Posted: February 14th, 2010 | Author: charlie | Filed under: Networking, Security | Tags: ccna, cisco, networks, Security | No Comments »

Another new feature available in IOS (12.3) is Cisco’s Intrusion Prevention System. An IDS has been part of IOS for a long time, but they recently took it a step further. As part of its Self-Defending Network campaign, Cisco realized that an IPS should be integrated into the network fabric. We’ll explain what this means, and show you how to implement it.

Actively preventing the attack makes it an IPS. The standard old IDS solution means that it can detect and alert, but blocking attacks is not normally part of an IDS’s feature set. Thus, if you want to prevent attacks rather than just receive alerts, you need an IPS. Cisco’s IPS works like any other: you get a signature file, called the Signature Definition File (SDF) by Cisco, and if the IPS finds that a packet matches a signature, it’s blocked.

There are appliances, Catalyst switch modules, and router modules, but IPS is also built-in to certain IOS images now. Since Cisco claims IPS features won’t impact router performance (since the latest release), it may be possible to skip the purchase of a dedicated module for IPS.

The catch, of course, is that an IPS is not robust without constant signature updates. Attacks are constantly evolving, and without an update you aren’t protected against the latest and greatest attacks. Something completely new could sneak in, but the idea is that after the first few attacks Cisco will update the SDF and you’ll be notified that it’s time to download a new version. That’s right, you have to manually download and install a new signature file. This requires a subscription service above and beyond what you pay for SMARTnet. Services for IPS, as it’s called, provides SDF updates and the other features (support, warranty) that SMARTnet does as well. Accordingly, your SMARTnet contract is discounted when you purchase a Cisco Services for IPS contract, according to Cisco’s Q&A documentation.

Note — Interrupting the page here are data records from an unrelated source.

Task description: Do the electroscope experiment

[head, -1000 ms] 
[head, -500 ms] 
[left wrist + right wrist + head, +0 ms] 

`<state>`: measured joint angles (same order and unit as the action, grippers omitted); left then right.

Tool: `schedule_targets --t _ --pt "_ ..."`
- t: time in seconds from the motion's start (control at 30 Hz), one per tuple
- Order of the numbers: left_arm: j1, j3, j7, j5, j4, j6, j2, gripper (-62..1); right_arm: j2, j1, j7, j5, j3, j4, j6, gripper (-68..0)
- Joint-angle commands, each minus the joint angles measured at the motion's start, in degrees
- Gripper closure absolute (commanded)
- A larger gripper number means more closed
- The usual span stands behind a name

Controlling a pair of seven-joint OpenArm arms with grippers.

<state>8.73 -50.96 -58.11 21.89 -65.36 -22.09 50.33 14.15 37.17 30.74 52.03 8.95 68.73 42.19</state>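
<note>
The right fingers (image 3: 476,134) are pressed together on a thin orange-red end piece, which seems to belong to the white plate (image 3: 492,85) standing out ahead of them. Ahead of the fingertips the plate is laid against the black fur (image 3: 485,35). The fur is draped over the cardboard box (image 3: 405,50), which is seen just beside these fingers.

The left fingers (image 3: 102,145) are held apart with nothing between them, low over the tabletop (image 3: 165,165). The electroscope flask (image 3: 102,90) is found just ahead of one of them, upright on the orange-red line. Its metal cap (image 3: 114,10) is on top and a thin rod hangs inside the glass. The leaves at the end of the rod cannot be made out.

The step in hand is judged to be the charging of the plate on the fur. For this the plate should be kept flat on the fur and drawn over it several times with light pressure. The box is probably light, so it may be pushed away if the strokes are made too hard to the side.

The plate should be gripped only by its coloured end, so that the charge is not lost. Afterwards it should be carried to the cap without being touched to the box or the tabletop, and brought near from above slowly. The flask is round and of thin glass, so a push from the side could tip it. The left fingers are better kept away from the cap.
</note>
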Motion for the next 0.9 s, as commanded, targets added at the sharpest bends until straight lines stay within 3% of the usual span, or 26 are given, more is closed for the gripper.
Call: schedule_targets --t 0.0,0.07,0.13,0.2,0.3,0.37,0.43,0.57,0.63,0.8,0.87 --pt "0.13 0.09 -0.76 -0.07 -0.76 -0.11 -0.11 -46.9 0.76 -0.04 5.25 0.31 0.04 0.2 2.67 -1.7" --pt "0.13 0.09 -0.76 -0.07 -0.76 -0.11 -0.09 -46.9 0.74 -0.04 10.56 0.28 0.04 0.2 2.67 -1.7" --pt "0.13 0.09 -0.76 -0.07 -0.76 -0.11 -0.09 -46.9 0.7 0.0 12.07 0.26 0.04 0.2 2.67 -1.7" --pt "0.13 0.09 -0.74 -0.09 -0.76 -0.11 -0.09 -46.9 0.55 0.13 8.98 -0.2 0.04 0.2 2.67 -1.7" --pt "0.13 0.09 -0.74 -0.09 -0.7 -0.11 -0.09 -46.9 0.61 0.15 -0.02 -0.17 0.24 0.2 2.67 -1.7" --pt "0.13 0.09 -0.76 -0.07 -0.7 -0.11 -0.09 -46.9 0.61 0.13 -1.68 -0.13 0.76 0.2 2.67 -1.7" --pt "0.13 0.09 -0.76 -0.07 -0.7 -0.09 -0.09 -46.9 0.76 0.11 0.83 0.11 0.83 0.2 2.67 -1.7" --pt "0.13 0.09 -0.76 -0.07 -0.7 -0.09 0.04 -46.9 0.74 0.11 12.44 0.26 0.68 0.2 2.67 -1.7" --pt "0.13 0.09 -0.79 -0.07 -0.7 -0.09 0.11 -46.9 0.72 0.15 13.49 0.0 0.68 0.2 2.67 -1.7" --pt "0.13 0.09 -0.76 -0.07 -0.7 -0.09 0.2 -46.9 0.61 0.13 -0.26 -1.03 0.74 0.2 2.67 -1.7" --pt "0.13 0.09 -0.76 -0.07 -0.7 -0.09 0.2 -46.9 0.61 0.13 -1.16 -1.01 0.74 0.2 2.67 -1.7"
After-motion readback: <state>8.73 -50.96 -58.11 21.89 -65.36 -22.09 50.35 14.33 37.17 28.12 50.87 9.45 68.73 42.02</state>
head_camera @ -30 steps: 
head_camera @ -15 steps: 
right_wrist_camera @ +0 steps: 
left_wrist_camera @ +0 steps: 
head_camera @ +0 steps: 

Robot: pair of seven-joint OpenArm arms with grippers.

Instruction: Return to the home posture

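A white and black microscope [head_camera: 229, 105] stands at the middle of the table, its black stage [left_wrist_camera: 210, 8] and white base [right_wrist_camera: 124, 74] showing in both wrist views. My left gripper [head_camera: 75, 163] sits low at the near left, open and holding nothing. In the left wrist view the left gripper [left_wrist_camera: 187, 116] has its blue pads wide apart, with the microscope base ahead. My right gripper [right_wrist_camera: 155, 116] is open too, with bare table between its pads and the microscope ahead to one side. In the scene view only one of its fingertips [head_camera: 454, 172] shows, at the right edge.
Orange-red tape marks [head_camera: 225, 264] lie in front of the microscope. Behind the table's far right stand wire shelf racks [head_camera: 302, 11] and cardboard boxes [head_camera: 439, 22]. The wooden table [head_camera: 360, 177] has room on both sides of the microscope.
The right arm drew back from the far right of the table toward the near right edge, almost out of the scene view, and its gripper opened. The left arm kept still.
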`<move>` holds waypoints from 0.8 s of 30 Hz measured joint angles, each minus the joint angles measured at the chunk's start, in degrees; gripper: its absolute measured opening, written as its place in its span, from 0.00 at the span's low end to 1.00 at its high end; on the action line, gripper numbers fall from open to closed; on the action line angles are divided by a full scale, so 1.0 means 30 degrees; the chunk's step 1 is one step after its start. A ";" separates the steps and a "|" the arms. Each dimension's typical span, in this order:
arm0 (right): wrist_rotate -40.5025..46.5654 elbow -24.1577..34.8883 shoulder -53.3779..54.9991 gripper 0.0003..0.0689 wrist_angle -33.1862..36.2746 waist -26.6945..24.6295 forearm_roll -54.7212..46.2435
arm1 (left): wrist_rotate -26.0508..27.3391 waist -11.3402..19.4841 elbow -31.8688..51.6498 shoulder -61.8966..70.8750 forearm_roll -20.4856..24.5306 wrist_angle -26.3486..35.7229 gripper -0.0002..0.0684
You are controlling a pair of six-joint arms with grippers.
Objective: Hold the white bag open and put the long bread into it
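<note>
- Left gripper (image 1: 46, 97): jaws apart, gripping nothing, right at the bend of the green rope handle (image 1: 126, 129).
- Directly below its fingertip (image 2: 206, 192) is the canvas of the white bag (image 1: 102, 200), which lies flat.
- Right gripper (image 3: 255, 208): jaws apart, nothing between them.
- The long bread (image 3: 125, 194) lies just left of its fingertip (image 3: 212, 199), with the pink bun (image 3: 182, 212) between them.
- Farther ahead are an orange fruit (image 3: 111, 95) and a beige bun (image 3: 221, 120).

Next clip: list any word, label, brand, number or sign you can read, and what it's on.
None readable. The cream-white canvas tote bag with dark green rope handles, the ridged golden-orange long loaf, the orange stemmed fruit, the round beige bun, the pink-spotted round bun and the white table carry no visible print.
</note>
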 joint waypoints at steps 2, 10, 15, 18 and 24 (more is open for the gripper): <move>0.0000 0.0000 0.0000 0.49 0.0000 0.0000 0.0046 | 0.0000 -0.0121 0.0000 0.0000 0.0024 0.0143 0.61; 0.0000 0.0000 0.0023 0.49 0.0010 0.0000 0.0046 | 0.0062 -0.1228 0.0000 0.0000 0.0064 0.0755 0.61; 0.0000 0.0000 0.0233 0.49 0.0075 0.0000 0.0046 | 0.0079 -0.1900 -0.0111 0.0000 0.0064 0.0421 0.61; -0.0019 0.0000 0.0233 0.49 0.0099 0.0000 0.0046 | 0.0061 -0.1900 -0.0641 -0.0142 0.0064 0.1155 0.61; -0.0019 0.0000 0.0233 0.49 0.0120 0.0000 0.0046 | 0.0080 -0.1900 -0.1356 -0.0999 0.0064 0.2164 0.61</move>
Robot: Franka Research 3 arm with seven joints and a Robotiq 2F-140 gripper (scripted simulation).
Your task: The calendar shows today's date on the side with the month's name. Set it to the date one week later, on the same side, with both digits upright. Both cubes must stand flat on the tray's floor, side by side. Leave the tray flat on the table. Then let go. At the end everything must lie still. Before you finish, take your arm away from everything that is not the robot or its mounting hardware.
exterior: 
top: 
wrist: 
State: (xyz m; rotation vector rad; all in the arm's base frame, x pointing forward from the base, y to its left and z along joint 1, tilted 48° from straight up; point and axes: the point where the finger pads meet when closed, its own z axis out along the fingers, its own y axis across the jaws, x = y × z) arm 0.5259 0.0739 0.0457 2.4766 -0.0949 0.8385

Configuring IPS for Sensor Modules

There are many different cases for configuring IPS depending on your device. First, we’ll show you how to enable it on any IPS sensor module that uses the IPS 5.1 or later, then we’ll show you how to take advantage of the IOS built-in default IPS features.

The IDS Device Manager (IDM) is a graphical interface for configuring all IDS (and IPS) functionality. If you prefer that, then refer to the Cisco documentation after reading about how it’s done via the CLI here.

The general idea we’re working with here is called the VLAN pair method. This means that we’ll configure two VLANs in a pair group, and all traffic received by a sensor will be inspected and either forwarded on to the other VLAN, or dropped. Up to 255 VLAN pairs can be configured on most sensors.

First we enter configuration mode, then the service interface, and finally select the physical interface that we wish to configure:

sensor#configure terminal

sensor(config)#service interface

sensor(config-int)#physical-interfaces GigabitEthernet0/1

Next, we must configure the VLAN pair (and give it a meaningful description):

sensor(config-int-phy)#subinterface-type inline-vlan-pair

sensor(config-int-phy-inl)#subinterface 1

sensor(config-int-phy-inl-sub)#vlan1 10

sensor(config-int-phy-inl-sub)#vlan2 11

sensor(config-int-phy-inl-sub)#description vlans 10 and 11

Conceptually, the interface will now be added to a virtual sensor, and once it’s enabled it will monitor traffic. We now need to enable a virtual sensor:

sensor(config)#service analysis-engine

sensor(config-ana)#virtual-sensor vs0

Once that’s completed, we simply add the previously-defined subinterface to the sensor, and we’re done:

sensor(config-ana-vir)#physical-interface GigabitEthernet0/2 subinterface-number 1

Configuring IPS for IOS

You can enable IPS features in IOS using the default SDF. Signatures may be added manually to the SDF, or you can pay Cisco for the latest signatures.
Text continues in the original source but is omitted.